Puisqu'il est désormais habituel de se pencher longuement sur les voix de la série, cet opus atteste toujours du professionnalisme avec lequel sont doublés absolument tous les dialogues du jeu. On retrouve les fameuses saynètes qui mettent en scène des conversations diverses et variées liées de près ou de loin aux récents évènements scénaristiques. Ceci dit, les fans encore sous le charme de la voix de Zélos dans Tales of Symphonia seront un peu déçus de constater qu'ici, aucun personnage ne se démarque particulièrement du lot. Les musiques composées par Motoi Sakuraba et Shinji Tamura réussissent toujours aussi bien à retranscrire le calme de certains lieux tout comme l'agitation ou le caractère épique de certains combats.

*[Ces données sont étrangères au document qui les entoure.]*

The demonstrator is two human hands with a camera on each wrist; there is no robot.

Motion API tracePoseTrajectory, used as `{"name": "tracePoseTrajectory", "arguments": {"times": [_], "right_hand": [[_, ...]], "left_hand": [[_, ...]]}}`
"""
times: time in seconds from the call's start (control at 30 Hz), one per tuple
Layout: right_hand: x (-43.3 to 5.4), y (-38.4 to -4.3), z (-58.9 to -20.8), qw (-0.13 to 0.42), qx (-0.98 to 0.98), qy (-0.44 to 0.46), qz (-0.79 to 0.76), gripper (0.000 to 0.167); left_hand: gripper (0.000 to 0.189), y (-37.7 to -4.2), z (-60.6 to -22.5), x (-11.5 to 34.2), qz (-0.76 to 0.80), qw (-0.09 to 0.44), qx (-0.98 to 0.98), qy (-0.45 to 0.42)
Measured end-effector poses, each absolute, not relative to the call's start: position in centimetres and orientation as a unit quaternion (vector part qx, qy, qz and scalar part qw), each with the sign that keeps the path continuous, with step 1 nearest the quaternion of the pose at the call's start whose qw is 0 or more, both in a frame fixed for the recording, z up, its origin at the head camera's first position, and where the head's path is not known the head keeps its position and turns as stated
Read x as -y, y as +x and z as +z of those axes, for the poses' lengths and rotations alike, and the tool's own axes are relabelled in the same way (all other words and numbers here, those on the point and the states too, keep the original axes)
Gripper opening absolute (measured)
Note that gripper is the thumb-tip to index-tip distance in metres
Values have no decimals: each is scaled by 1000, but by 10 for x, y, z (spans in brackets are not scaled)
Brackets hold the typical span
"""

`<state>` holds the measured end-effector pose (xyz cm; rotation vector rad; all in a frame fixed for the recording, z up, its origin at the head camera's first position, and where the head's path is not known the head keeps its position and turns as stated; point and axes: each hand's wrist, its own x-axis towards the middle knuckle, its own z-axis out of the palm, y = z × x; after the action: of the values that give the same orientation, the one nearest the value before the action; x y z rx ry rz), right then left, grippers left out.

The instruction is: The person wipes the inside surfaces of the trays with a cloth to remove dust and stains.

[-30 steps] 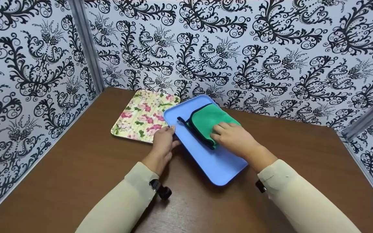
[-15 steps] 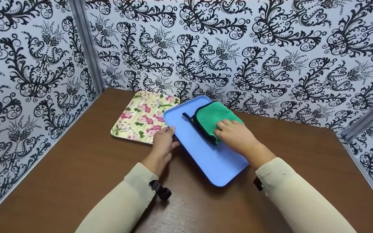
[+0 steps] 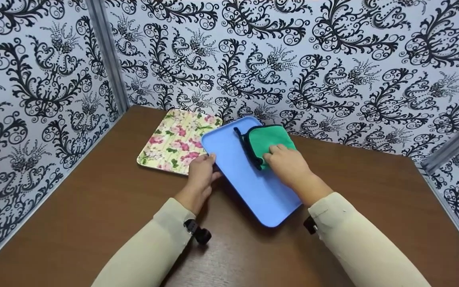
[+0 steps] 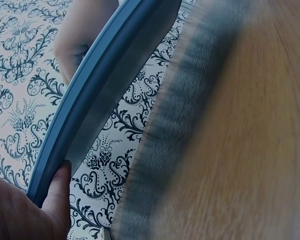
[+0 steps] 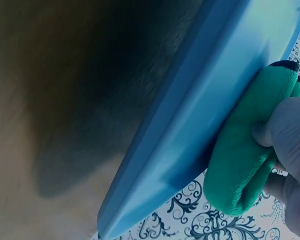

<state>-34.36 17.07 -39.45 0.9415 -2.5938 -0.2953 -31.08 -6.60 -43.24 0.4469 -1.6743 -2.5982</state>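
Observation:
A blue rectangular tray is held tilted above the table by my left hand, which grips its left edge with the thumb on top. In the left wrist view the fingers press against the tray's edge. My right hand holds a folded green cloth with black edging against the tray's upper face, toward the far right side. The right wrist view shows the cloth bunched between thumb and fingers, touching the tray.
On the brown table, a flat floral board or tray lies at the back left, partly behind the blue tray. Patterned black-and-white walls enclose the table at the back and sides.
My right hand has slid the green cloth across the tray, away from the left edge toward the far right side. The left hand and the tray stay nearly still.

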Motion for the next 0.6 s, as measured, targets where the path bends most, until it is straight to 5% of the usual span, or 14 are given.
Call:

En conclusion, ce portage de Tales of Rebirth permet de redécouvrir un titre doublement excellent. Premièrement, parce qu'il s'agit comme pour ses aînés d'un jeu de rôle de très grande qualité, et secondement car le pari de retourner au style 2D tout en innovant sur de nombreux points est parfaitement réussi. Tout simplement incontournable pour tous les possesseurs d'une PlayStation Portable.
- Graphismes18/20
Reprenant grosso modo le même moteur graphique introduit par Tales of Destiny 2, Tales of Rebirth confère une grande importance aux décors tant leur beauté permet de renforcer la poésie omniprésente durant l'aventure. Les combats ne sont pas en reste puisqu'ils regorgent d'effets spéciaux particulièrement soignés. Enfin, les nombreuses cinématiques animées sont tout simplement magnifiques.
- Jouabilité18/20
Encore une fois, le système de combat propre à la série évolue intelligemment et sans la moindre faute. La prise en main est instinctive et la souplesse des personnages durant les affrontements permet de prendre beaucoup de plaisir dès les premières heures de jeu. Les plus pessimistes pourront toutefois râler contre la modélisation des environnements dont la perspective fausse parfois les déplacements.
- Durée de vie18/20
Longue et passionnante, l'épopée de Veigue se déguste étape par étape, d'autant plus qu'il est possible à tout moment de se séparer de la trame principale pour faire un peu d'exploration dans son coin. Cette version portable rajoute une myriade de contenu supplémentaire, tel que le colisée ou bien un recueil à compléter présentant les plus belles illustrations de Mutsumi Inomata.
- Bande son17/20
Chaque nouveau Tales of semble proposer davantage de contenu doublé, ce qui est encore une fois le cas pour Tales of Rebirth qui jouit d'un travail vocal de très grande qualité. Même la voix timide et renfermée de Veigue est délicieuse. Les thèmes musicaux accompagnent harmonieusement l'histoire qui nous est contée, parmi lesquels certaines perles resteront assurément dans les mémoires.
- Scénario17/20
C'est là tout le charme de Tales of Rebirth. Toute la modestie d'un scénario calme, simple et humble, qui par sa poésie et par les différents personnages qu'il met en avant réussit à réveiller des sentiments forts dans le cœur du joueur. Le conte touchant d'un homme vivant dans le seul but de rendre la fille chère à son cœur heureuse, sur un fond de tensions raciales dans un royaume orphelin de son roi.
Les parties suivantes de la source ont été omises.